Reputation: 2304
I have a rather large csv file (17GB) which I'm trying to sanity check. I've written a little script which looks like this:
#!/usr/bin/php
<?php
$f = fopen($argv[1],'r');
$i=0;
while (!feof($f)) {
$row = fgetcsv($f);
$i++;
}
print $i."\n";
?>
Which should just read in the number of rows and print it out. This script outputs: 60770881
But if I do a wc -l
the result is 60777200.
My csv file was generated from MySQL using:
INTO OUTFILE '/tmp/file.csv' FIELDS TERMINATED BY ',' ENCLOSED BY '"' ESCAPED BY '\\' LINES TERMINATED BY '\n'
So it shouldn't have any unescaped newlines or anything like that.
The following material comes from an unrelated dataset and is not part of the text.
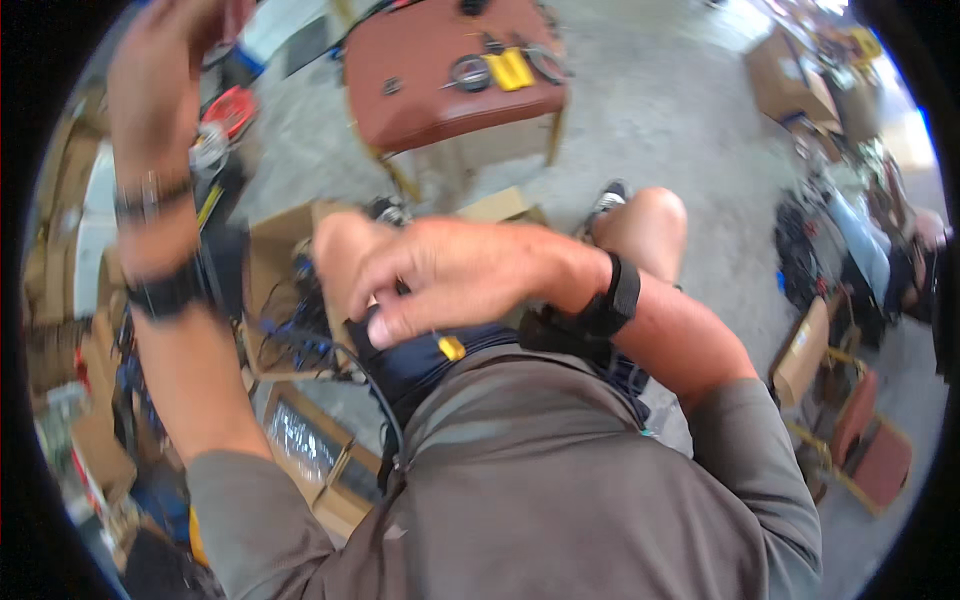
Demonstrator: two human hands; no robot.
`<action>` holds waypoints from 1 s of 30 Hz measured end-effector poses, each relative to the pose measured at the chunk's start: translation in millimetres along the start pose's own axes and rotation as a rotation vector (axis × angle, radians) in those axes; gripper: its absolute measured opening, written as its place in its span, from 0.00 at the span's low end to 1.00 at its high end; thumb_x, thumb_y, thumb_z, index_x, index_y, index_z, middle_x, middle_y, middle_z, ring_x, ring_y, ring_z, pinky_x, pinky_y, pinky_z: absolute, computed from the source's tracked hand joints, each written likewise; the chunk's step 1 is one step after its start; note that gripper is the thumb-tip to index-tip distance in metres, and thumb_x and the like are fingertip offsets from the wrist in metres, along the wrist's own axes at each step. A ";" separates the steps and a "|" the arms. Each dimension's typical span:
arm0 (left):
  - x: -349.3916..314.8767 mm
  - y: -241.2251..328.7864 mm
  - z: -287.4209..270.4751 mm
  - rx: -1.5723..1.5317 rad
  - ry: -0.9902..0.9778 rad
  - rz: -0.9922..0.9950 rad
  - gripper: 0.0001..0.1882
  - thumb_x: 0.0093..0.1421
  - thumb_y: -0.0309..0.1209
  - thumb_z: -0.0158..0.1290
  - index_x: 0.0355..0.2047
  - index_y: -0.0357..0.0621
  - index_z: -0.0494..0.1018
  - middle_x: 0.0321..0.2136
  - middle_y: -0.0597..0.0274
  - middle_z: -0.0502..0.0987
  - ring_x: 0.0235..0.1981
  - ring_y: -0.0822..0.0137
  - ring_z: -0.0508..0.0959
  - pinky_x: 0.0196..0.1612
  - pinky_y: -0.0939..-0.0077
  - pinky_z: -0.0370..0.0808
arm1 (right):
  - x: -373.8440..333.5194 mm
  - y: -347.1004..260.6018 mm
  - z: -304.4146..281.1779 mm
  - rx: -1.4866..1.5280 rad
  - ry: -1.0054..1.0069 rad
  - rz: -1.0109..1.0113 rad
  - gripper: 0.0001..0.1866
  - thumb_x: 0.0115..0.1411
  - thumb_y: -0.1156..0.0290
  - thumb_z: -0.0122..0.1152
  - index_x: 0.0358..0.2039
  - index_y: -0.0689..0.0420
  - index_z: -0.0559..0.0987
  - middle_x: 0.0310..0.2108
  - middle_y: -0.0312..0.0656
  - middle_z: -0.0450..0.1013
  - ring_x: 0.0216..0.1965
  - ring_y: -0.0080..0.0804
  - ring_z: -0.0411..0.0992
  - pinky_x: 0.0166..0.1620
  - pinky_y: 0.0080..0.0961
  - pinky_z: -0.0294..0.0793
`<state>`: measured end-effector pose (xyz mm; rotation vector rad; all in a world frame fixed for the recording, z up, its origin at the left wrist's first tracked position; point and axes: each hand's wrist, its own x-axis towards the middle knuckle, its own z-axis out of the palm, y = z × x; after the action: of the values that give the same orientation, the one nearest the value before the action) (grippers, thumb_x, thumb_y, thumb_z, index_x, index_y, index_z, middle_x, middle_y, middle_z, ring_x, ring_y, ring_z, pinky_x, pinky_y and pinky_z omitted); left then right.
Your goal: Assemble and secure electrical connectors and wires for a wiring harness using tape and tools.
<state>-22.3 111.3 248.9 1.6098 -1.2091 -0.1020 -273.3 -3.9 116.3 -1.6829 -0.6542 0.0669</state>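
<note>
My left hand (160, 85) is raised at the far left, above a red round item (230, 110) on the floor side. Its fingers are blurred and run out of the picture at the top, so what they do is hidden. Across my lap reaches my right hand (450, 275), fingers curled in toward the thumb. A dark bit shows between finger and thumb, too small to name. Just below that hand a small yellow piece (452, 347) lies against my dark shorts (420, 370). A dark cable (375, 385) runs down beside my left thigh.
Ahead stands a red-brown padded seat (430, 110) bearing a black roll (470, 73), a yellow item (510, 69) and a coil (545, 63). An open carton (285, 235) with cables is by my left leg. Boxes (790, 80) and a folding chair (880, 460) stand right.
</note>
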 end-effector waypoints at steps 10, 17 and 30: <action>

Does anyone have any idea what could be wrong?
Upvotes: 1
Views: 1597
Reputation: 57306
CSV record can span multiple lines. If you have carriage-returns in any of the values, there will be multiple (2 or more) physical lines in the file (as counted by wc
) but they would be read as one CSV record using fgetcsv
.
Also, you don't need to check for feof($f)
, because fgetcsv
will return FALSE on end-of-file.
Upvotes: 4